Eight days after a 62-mile bike ride, with no history of heart trouble, Ernst died in his sleep.

It was three days before his first wedding anniversary.

"This shirt is from the bike ride we did," Ernst says, " I truly believe that Vioxx was the reason that Bob's gone." But attorney Mark Lanier can't just claim that Vioxx led to Ernst's heart attack, he has to prove it.

"That's the nice simplicity of this case. I use Merck's own documents to prove it. Merck themselves have done studies that show Vioxx can cause more heart attacks after only six weeks of usage. They've just hidden the studies and won't show them to anybody, but we've got them," says Ernst attorney Mark Lanier.

"There are no secret studies. Merck studied this drug very diligently, studied in over 10,000 patients before the drug was brought to market. All that data was given to the FDA," says Ted Mayer, Merck attorney.

Attorneys for Vioxx maker Merck will argue that the information on Vioxx was evolving science, and that the drug giant voluntarily pulled Vioxx from the market.

A federal judge in New Orleans wants the federal courts to be the primary focus of lawsuits in a court fight that could take four to five years.

But, for now, the state trial over whether Merck is responsible for heart problems is still set to begin May 31st in Angleton, a small town in Texas where the city's slogan will hang over the heads of jurors.

The slogan, "Where the heart is", seems singularly appropriate as they weigh their decision.

What they decide could reach across the nation.

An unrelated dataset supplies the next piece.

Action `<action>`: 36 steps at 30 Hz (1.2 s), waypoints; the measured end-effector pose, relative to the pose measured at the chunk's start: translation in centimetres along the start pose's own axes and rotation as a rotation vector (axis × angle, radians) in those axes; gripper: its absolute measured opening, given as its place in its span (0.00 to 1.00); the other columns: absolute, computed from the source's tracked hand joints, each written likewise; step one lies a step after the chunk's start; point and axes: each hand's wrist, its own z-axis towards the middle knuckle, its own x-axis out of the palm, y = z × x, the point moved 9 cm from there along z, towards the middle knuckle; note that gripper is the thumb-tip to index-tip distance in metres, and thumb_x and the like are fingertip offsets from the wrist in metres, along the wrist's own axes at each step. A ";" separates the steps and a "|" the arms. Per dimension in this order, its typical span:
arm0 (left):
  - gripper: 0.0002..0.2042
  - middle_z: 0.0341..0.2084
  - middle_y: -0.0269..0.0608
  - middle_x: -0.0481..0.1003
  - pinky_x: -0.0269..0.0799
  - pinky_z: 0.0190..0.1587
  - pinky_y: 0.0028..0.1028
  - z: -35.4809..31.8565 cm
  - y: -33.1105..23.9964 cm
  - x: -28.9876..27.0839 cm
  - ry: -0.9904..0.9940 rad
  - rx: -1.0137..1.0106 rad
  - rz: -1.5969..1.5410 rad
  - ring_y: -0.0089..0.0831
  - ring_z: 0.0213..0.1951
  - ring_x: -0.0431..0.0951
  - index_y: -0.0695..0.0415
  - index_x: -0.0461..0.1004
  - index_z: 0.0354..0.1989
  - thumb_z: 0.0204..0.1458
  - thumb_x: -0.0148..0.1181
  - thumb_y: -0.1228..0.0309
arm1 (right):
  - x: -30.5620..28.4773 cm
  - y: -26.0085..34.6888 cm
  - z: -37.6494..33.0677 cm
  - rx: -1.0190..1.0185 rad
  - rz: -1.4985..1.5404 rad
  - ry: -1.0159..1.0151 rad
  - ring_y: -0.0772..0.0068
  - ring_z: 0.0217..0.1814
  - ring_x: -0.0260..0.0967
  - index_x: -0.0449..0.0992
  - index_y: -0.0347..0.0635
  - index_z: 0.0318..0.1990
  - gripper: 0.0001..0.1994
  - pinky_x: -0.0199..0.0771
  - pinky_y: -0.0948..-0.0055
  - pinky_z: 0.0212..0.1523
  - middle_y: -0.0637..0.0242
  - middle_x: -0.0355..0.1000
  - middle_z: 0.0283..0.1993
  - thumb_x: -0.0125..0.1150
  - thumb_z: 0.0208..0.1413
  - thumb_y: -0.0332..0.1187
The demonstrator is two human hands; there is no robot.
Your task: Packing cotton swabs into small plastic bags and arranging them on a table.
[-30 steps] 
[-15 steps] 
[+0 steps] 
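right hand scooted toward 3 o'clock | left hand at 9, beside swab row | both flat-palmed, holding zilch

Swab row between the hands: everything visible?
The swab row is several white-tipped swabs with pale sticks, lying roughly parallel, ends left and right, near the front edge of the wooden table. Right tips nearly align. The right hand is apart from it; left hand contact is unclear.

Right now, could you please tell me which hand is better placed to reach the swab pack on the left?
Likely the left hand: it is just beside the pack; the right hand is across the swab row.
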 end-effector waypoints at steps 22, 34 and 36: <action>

The verdict here could be the first of what some analysts believe might cost Merck $20 billion.

"Justice and not a penny more but not a penny less," says Lanier.

Merck has made it clear it will be tenacious about its own view of justice. "A sudden death in any family is a tragedy. Vioxx had nothing to do with causing the death in this case," says Mayer.

Carol Ernst knows this will be a bitter fight but she says her children have convinced her it is right and that the man who ran marathons would be proud of her for fighting for what she believes to the finish line. "Bob loved me just for who I was," she says.